**Data to process**
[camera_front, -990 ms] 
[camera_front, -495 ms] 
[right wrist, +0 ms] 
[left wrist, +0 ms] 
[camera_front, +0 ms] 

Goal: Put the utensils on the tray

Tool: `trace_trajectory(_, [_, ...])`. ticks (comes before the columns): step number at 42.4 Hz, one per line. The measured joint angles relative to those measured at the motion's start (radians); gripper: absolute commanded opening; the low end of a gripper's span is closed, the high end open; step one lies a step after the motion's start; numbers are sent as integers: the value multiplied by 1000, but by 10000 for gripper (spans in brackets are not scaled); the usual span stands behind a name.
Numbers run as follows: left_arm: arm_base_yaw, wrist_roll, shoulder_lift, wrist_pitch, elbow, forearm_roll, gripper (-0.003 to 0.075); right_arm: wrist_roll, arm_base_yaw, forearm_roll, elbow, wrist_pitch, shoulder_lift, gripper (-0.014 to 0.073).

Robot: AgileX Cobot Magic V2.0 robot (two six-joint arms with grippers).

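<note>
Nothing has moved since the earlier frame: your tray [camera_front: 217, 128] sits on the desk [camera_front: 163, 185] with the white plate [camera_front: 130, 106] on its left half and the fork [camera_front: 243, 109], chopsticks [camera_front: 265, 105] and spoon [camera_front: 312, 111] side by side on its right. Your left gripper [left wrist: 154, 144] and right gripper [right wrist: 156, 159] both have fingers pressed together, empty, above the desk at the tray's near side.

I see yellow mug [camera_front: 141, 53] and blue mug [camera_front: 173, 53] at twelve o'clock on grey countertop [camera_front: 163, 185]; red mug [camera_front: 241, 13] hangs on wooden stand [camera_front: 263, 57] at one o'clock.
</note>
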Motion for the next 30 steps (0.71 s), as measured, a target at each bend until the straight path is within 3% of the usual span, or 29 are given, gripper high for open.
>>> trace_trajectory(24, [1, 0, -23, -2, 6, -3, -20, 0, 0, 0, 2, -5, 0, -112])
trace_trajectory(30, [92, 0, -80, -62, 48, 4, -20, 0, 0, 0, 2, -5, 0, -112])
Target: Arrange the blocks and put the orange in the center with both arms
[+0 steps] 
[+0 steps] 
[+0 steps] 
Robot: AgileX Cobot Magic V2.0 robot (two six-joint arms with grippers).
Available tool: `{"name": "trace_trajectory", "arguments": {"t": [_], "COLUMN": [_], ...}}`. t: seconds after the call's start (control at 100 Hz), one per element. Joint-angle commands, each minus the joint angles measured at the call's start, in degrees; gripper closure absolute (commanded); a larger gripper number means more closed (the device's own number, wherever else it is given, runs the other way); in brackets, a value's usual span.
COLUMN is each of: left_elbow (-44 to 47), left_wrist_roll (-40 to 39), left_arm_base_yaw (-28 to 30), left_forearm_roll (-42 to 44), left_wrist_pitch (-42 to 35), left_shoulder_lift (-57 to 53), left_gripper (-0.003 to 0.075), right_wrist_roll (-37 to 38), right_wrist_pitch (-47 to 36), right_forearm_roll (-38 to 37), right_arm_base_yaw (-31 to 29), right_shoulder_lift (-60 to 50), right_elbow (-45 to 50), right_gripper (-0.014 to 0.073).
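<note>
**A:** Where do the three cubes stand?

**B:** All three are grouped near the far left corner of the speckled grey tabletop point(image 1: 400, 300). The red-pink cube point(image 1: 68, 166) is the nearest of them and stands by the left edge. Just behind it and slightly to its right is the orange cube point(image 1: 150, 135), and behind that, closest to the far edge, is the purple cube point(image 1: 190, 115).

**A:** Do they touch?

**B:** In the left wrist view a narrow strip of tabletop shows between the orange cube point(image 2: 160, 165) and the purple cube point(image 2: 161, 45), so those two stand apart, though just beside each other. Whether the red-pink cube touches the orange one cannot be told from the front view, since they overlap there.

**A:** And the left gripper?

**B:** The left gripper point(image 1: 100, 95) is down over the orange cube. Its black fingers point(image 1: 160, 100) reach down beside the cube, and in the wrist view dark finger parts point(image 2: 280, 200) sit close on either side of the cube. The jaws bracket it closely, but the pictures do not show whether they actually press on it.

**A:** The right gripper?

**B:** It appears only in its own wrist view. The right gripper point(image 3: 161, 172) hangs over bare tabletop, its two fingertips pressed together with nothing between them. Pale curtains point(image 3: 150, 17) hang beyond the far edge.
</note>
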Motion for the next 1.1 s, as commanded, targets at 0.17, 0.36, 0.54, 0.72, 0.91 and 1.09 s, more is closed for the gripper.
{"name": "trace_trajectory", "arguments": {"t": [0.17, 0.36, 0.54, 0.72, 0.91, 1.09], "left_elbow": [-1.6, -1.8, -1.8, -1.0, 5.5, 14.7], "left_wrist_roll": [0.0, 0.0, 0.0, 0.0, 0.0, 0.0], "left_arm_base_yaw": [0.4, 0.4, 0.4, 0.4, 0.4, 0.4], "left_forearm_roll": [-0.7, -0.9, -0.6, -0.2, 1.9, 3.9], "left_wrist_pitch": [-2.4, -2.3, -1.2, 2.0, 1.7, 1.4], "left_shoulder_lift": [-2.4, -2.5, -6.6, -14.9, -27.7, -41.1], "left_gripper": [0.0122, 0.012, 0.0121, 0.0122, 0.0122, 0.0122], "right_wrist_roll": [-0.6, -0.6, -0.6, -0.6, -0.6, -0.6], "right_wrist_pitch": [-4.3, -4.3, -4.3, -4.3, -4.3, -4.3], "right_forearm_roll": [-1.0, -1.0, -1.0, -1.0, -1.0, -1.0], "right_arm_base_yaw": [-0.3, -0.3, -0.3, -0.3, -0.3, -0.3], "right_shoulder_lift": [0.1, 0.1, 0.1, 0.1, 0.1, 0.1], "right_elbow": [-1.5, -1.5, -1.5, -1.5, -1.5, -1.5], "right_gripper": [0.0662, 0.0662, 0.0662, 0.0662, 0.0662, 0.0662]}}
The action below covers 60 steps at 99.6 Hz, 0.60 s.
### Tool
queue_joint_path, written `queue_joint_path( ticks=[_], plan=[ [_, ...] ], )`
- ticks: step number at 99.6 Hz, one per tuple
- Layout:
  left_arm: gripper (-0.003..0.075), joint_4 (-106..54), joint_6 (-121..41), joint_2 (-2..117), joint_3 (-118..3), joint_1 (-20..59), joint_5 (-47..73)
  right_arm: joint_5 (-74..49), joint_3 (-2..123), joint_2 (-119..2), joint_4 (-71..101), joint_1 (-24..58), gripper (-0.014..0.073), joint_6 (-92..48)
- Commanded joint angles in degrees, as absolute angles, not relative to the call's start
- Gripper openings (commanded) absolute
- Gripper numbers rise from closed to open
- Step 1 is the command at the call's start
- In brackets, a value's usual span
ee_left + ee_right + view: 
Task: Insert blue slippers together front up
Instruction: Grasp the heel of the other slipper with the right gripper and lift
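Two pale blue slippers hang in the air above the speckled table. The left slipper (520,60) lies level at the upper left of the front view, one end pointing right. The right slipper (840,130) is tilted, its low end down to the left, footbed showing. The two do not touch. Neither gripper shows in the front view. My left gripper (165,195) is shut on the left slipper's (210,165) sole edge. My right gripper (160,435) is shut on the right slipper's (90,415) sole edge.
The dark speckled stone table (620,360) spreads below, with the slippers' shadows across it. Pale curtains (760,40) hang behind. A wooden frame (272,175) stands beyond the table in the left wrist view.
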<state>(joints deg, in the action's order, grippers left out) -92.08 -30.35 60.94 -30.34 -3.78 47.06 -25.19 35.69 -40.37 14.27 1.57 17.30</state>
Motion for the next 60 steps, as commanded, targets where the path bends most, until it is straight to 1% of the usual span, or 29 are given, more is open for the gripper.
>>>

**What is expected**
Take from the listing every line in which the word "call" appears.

**Written answer**
Available tool: `{"name": "trace_trajectory", "arguments": {"t": [_], "COLUMN": [_], ...}}`. t: seconds after the call's start (control at 100 Hz), one per element. Joint-angle commands, each minus the joint angles measured at the call's start, in degrees; gripper closure absolute (commanded); a larger gripper number means more closed (the device's own number, wherever else it is given, runs the other way); in brackets, a value's usual span.
- Commanded joint angles in degrees, as absolute angles, not relative to the call's start
- Step 1 is the command at the call's start

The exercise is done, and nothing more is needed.